[Beowulf] Suggestions to what DFS to use

Tony Brian Albers tba at kb.dk
Tue Feb 14 05:16:38 PST 2017


On 2017-02-14 11:44, Jörg Saßmannshausen wrote:
> Hi John,
>
> thanks for the very interesting and informative post.
> I am looking into large storage space right now as well so this came really
> timely for me! :-)
>
> One question: I have noticed you were using ZFS on Linux (CentOS 6.8). What
> are you experiences with this? Does it work reliable? How did you configure the
> file space?
> From what I have read is the best way of setting up ZFS is to give ZFS direct
> access to the discs and then install the ZFS 'raid5' or 'raid6' on top of
> that. Is that what you do as well?
>
> You can contact me offline if you like.
>
> All the best from London
>
> Jörg
>
> On Tuesday 14 Feb 2017 10:31:00 John Hanks wrote:
>> I can't compare it to Lustre currently, but in the theme of general, we
>> have 4 major chunks of storage:
>>
>> 1. (~500 TB) DDN SFA12K running gridscaler (GPFS) but without GPFS clients
>> on nodes, this is presented to the cluster through cNFS.
>>
>> 2. (~250 TB) SuperMicro 72 bay server. Running CentOS 6.8, ZFS presented
>> via NFS
>>
>> 3. (~ 460 TB) SuperMicro 90 dbay JBOD fronted by a SuperMIcro 2u server
>> with 2 x LSI 3008 SAS/SATA cards. Running CentOS 7.2, ZFS and BeeGFS
>> 2015.xx. BeeGFS clients on all nodes.
>>
>> 4. (~ 12 TB) SuperMicro 48 bay NVMe server, running CentOS 7.2, ZFS
>> presented via NFS
>>
>> Depending on your benchmark, 1, 2 or 3 may be faster. GPFS falls over
>> wheezing under load. ZFS/NFS single server falls over wheezing under
>> slightly less load. BeeGFS tends to fall over a bit more gracefully under
>> load.  Number 4, NVMe doesn't care what you do, your load doesn't impress
>> it at all, bring more.
>>
>> We move workloads around to whichever storage has free space and works best
>> and put anything metadata or random I/O-ish that will fit onto the NVMe
>> based storage.
>>
>> Now, in the theme of specific, why are we using BeeGFS and why are we
>> currently planning to buy about 4 PB of supermicro to put behind it? When
>> we asked about improving the performance of the DDN, one recommendation was
>> to buy GPFS client licenses for all our nodes.

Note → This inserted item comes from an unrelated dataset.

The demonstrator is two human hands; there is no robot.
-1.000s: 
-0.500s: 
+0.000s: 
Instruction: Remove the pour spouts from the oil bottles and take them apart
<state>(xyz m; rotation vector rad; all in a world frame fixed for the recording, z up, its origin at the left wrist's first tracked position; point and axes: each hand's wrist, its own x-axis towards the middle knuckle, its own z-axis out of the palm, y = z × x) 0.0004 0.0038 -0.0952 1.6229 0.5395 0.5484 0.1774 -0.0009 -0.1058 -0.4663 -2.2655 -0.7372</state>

The quoted price was about
>> 100k more than we wound up spending on the 460 additional TB of Supermicro
>> storage and BeeGFS, which performs as well or better. I fail to see the
>> inherent value of DDN/GPFS that makes it worth that much of a premium in
>> our environment. My personal opinion is that I'll take hardware over
>> licenses any day of the week. My general grumpiness towards vendors isn't
>> improved by the DDN looking suspiciously like a SuperMicro system when I
>> pull the shiny cover off. Of course, YMMV certainly applies here. But
>> there's also that incident where we had to do an offline fsck to clean up
>> some corrupted GPFS foo and the mmfsck tool had an assertion error, not a
>> warm fuzzy moment...
>>
>> Last example, we recently stood up a small test cluster built out of
>> workstations and threw some old 2TB drives in every available slot, then
>> used BeeGFS to glue them all together. Suddenly there is a 36 TB filesystem
>> where before there was just old hardware. And as a bonus, it'll do
>> sustained 2 GB/s for streaming large writes. It's worth a look.
>>
>> jbh

That sounds very interesting, I'd like to hear more about that. How did 
you manage to use zfs on centos ?

/tony

-- 
Best regards,

Tony Albers
Systems administrator, IT-development
Royal Danish Library, Victor Albecks Vej 1, 8000 Aarhus C, Denmark.